▸ Problem details
Apart from the images, the entire listing below must be restated word for word.

▸ Given information
········

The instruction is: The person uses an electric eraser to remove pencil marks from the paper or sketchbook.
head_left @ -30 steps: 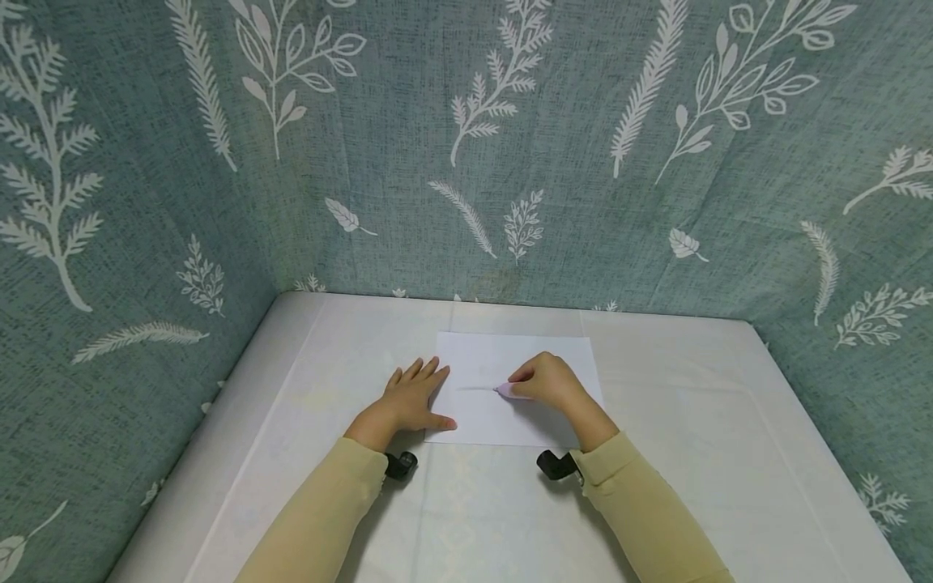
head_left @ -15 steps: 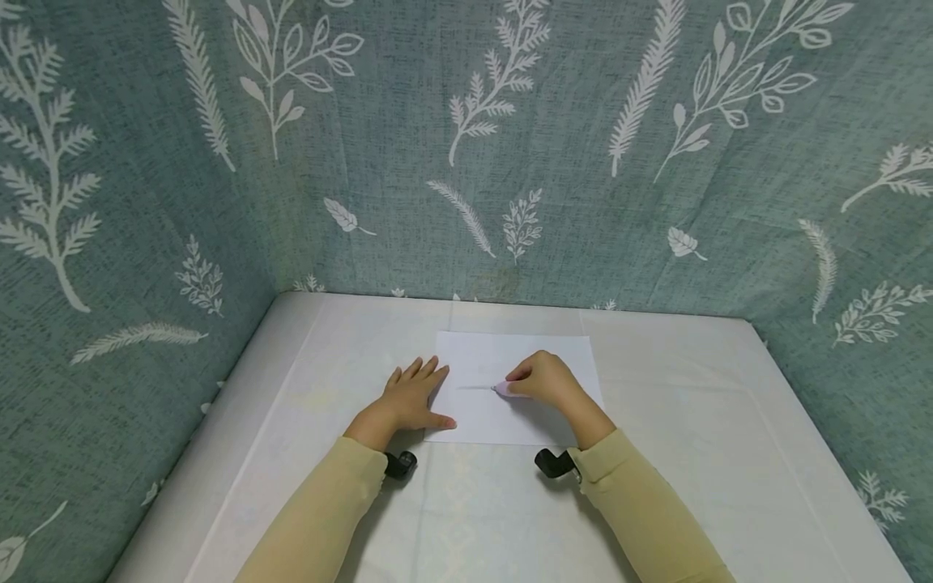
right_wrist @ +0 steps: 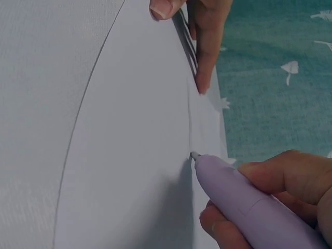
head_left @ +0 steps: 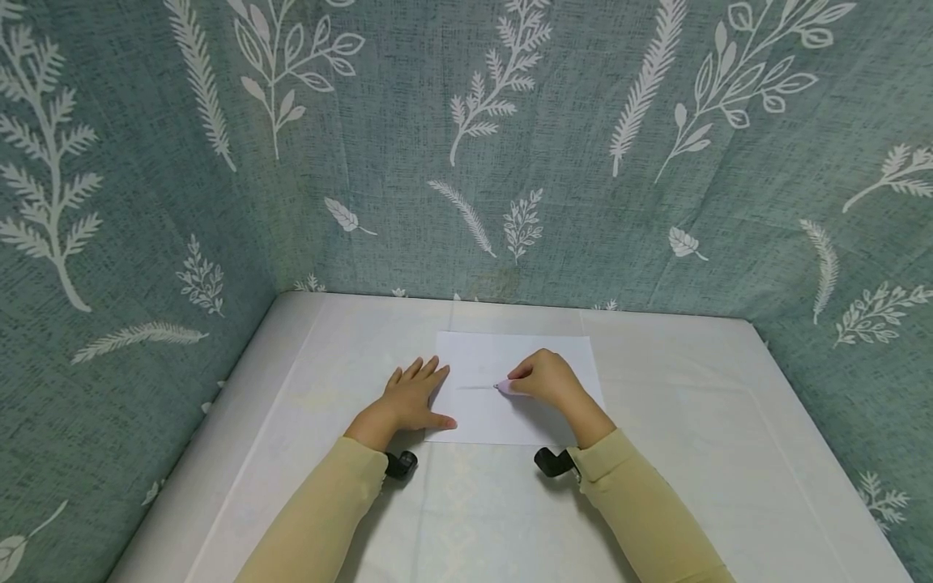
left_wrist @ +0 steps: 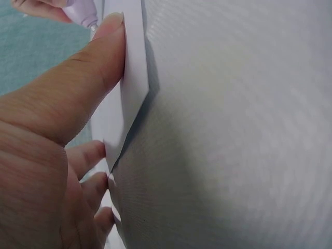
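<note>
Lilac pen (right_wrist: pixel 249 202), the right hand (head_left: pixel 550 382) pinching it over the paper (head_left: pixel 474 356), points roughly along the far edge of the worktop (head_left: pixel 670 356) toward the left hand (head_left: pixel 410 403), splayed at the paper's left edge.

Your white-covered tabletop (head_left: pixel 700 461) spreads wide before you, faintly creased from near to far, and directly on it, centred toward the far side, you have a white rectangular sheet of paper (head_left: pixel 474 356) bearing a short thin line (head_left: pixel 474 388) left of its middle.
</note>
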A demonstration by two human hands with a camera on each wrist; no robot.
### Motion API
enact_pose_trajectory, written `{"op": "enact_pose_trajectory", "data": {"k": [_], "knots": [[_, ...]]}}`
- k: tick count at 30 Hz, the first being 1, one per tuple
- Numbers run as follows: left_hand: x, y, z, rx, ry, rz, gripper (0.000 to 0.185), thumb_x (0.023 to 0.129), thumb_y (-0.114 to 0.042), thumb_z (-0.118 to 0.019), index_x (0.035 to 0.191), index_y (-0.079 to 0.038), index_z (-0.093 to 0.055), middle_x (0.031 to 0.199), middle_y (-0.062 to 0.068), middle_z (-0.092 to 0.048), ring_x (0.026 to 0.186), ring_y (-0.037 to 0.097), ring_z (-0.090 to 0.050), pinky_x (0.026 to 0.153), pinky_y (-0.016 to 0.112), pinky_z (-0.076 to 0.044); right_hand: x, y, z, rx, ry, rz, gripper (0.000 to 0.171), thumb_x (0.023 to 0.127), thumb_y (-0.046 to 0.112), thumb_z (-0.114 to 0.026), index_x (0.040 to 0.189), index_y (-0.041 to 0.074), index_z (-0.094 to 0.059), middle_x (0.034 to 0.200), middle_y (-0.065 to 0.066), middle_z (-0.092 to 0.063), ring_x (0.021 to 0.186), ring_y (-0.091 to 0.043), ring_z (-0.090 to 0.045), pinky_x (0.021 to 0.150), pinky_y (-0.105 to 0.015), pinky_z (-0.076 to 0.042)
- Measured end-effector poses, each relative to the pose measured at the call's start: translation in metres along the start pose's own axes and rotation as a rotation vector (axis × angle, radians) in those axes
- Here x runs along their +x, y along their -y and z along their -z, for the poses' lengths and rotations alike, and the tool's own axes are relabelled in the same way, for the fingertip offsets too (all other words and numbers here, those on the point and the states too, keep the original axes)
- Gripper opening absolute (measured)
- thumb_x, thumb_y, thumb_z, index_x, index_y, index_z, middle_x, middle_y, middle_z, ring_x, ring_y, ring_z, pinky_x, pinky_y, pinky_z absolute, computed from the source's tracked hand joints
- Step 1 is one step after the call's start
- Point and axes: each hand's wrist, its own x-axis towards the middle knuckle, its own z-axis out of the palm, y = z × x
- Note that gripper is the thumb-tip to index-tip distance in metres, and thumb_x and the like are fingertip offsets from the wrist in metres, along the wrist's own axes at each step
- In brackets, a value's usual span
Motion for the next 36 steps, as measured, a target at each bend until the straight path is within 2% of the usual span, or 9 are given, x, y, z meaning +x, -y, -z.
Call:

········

▸ Written response
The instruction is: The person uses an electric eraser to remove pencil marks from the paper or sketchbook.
head_left @ -30 steps: 
head_left @ -15 steps: 
right_wrist @ +0 steps: 
head_left @ +0 steps: 
left_wrist @ +0 steps: 
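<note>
Lilac pen (right_wrist: pixel 249 202), the right hand (head_left: pixel 550 382) pinching it over the paper (head_left: pixel 474 356), points roughly along the far edge of the worktop (head_left: pixel 670 356) toward the left hand (head_left: pixel 410 403), splayed at the paper's left edge.

Your white-covered tabletop (head_left: pixel 700 461) spreads wide before you, faintly creased from near to far, and directly on it, centred toward the far side, you have a white rectangular sheet of paper (head_left: pixel 474 356) bearing a short thin line (head_left: pixel 474 388) left of its middle.
</note>
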A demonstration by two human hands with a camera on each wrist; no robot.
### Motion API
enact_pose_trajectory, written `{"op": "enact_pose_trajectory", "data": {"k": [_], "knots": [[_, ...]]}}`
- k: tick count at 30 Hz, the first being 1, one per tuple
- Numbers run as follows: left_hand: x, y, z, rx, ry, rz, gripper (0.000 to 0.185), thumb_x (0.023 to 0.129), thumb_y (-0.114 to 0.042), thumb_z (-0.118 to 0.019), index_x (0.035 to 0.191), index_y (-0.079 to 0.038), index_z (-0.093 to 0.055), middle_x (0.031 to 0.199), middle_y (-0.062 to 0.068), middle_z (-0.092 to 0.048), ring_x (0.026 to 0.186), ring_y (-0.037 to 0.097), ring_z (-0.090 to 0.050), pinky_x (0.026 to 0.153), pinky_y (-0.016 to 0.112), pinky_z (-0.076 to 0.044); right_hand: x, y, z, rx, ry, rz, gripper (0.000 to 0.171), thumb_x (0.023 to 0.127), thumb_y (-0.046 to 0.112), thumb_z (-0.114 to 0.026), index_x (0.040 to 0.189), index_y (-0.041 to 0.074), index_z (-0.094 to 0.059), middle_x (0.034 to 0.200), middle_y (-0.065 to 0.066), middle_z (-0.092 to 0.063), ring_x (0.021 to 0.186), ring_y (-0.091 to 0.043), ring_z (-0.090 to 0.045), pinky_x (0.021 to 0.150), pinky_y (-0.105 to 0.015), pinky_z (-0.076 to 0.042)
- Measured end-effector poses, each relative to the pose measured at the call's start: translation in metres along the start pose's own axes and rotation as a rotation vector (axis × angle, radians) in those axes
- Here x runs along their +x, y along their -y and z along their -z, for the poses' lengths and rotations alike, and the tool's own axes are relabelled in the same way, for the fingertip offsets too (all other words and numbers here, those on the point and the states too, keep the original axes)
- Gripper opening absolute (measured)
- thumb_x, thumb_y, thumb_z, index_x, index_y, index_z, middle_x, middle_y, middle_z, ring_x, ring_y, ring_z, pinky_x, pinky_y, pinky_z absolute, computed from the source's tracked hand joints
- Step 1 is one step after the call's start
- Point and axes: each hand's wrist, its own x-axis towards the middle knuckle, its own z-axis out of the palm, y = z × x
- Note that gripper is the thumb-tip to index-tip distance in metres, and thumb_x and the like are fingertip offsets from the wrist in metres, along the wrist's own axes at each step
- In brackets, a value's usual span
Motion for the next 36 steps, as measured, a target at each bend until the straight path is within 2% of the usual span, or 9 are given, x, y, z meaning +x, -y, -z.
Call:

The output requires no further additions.